Shade Ransomware is very active outside of Russia and targets more English-speaking victims

Pierluigi Paganini May 28, 2019

Experts at PaloAlto Networks spotted a new Shade ransomware campaigns targeting news countries, including in the U.S. and Japan.

Researchers observed a new wave of Shade ransomware attacks against targets in several countries, including the US and Japan.

Shade is considered one of the most dangerous threats in the cyber crime scenario, it has been active at least since 2014 when a massive infection was observed in Russian. The Shade infections increased during October 2018, keeping a constant trend until the second half of December 2018, taking a break around Christmas, and then resuming in mid-January 2019 doubled in size.

“Our results indicate the majority of recent Shade executables have also targeted users outside of Russia.” reads the analysis published by Paloalto Networks.

“In fact, our research shows that the top five countries affected by Shade ransomware are not Russia or nations of the former Soviet Union, they are the United States, Japan, India, Thailand, and Canada,” 

Moth of the victims belongs to high-tech, wholesale and education sectors.

Shade has been distributed through malspam campaigns and exploit kits, experts pointed out that its executable (EXE) remains “remarkably consistent” since its discovery in 2014.

Once a Windows system gets infected with this ransomware, the malicious code sets the desktop background to announce the infection.

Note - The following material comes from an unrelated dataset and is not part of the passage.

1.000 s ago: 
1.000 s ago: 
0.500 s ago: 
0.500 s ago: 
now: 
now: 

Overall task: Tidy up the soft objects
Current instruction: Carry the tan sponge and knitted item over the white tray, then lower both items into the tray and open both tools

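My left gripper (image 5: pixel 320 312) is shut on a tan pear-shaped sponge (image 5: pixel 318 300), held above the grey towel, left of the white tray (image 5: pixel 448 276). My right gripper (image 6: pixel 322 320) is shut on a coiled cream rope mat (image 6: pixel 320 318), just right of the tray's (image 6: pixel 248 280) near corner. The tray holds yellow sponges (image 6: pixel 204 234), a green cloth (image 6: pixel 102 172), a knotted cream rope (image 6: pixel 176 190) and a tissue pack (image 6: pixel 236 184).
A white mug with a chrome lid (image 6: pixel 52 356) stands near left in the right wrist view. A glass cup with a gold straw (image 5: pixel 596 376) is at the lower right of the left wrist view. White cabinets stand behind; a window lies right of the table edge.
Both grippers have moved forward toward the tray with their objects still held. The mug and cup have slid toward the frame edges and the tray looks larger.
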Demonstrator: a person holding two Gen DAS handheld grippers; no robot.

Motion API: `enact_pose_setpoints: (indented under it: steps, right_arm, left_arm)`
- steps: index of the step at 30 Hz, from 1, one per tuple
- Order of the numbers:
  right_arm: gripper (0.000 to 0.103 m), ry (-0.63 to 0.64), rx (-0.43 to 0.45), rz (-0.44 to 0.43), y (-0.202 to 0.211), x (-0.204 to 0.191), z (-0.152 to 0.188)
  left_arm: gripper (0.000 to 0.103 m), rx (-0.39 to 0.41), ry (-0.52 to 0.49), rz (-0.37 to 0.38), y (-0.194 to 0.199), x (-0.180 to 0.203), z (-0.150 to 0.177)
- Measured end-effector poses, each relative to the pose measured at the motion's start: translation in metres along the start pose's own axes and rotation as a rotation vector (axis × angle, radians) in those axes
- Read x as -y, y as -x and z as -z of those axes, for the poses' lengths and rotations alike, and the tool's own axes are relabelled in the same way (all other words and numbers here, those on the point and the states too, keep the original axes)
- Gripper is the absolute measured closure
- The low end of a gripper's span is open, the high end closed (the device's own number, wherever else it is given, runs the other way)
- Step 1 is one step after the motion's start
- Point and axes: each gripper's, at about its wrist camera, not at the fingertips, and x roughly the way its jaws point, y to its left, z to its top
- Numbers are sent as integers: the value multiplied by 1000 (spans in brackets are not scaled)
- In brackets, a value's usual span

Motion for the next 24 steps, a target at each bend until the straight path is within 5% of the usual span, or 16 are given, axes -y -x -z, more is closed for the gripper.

The ransomware also drops on the Desktop 10 text files, named README1.txt through README10.txt,

“Attention! All the important files on your disks were encrypted. The details can be found in README.txt files which you can find on any of your disks.” reads the message left on the background.

Shade Ransomware 2

The README.txt files include instructions to contact the crooks via an email address in order to receive information on how to make the payments.

The researchers noticed that all the Malspam campaigns spreading the Shade ransomware were retrieving an executable file from a compromised server.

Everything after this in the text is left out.